Task goal: Some lines in the data below hold the string "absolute". Report how many, as a bare number.

Data shown:
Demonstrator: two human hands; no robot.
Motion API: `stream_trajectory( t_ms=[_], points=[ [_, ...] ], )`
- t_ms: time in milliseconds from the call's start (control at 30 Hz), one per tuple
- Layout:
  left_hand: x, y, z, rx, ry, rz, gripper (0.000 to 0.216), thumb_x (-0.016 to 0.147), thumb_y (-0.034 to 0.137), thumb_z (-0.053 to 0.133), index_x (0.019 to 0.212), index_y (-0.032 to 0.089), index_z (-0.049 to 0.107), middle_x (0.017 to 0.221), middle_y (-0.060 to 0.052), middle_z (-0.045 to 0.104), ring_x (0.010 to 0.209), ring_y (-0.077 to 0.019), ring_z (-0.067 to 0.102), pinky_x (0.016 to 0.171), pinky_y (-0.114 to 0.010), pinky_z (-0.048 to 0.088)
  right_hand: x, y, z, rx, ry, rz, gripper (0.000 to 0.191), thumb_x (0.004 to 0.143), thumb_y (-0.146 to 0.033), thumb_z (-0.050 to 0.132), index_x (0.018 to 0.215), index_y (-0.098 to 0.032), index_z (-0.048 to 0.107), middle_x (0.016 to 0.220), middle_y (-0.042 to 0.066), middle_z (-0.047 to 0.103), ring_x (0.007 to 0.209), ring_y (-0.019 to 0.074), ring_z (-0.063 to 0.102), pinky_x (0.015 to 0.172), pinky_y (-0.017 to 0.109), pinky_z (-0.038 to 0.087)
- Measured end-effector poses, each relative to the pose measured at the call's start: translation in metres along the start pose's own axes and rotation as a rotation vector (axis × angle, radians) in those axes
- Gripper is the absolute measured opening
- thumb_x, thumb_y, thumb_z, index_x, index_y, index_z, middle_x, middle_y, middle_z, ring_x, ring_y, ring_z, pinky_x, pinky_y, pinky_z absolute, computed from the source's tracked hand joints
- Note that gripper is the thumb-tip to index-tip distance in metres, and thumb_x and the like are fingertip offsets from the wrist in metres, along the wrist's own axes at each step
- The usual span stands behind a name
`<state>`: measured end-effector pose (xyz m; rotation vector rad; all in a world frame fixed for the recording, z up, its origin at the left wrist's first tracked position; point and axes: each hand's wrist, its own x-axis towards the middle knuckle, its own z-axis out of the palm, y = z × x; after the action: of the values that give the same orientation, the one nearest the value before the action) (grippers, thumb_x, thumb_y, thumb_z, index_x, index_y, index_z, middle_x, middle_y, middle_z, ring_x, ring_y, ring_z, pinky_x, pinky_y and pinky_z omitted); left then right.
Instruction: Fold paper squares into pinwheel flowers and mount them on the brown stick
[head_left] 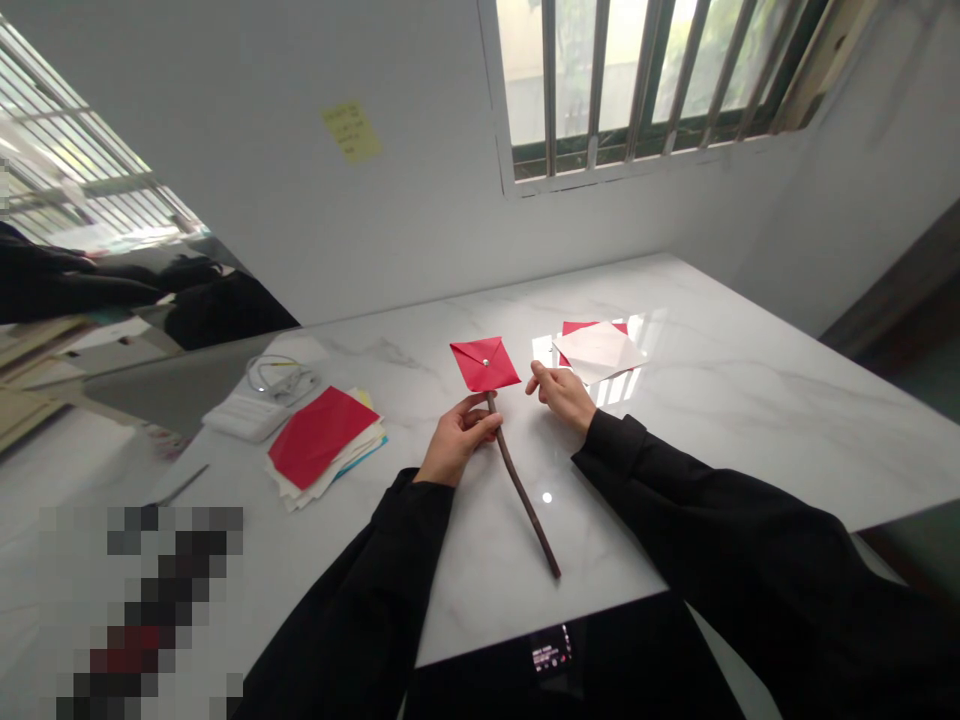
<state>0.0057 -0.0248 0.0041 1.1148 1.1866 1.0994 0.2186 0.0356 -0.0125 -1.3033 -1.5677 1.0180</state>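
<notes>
A red paper pinwheel (486, 366) with a pale pin head at its centre sits at the top of a thin brown stick (517, 480). My left hand (459, 436) is closed round the stick just below the paper, thumb on the near side. The stick's lower end slants down to the right over the table. To the right of the pinwheel, a short gap away, my right hand (564, 396) hangs with loosely bent fingers, thumb and fingertips apart. Nothing shows between its fingers.
White marbled table (750, 400) below. Behind my right hand lie white and red sheets (600, 350). On the left are a red-topped paper stack (322, 440), a white power strip with cable (247, 412) and a dark pointed tool (184, 485). A barred window (637, 80) is behind.
</notes>
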Motion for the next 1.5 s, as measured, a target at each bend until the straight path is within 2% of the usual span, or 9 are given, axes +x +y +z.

Output for this exercise: 2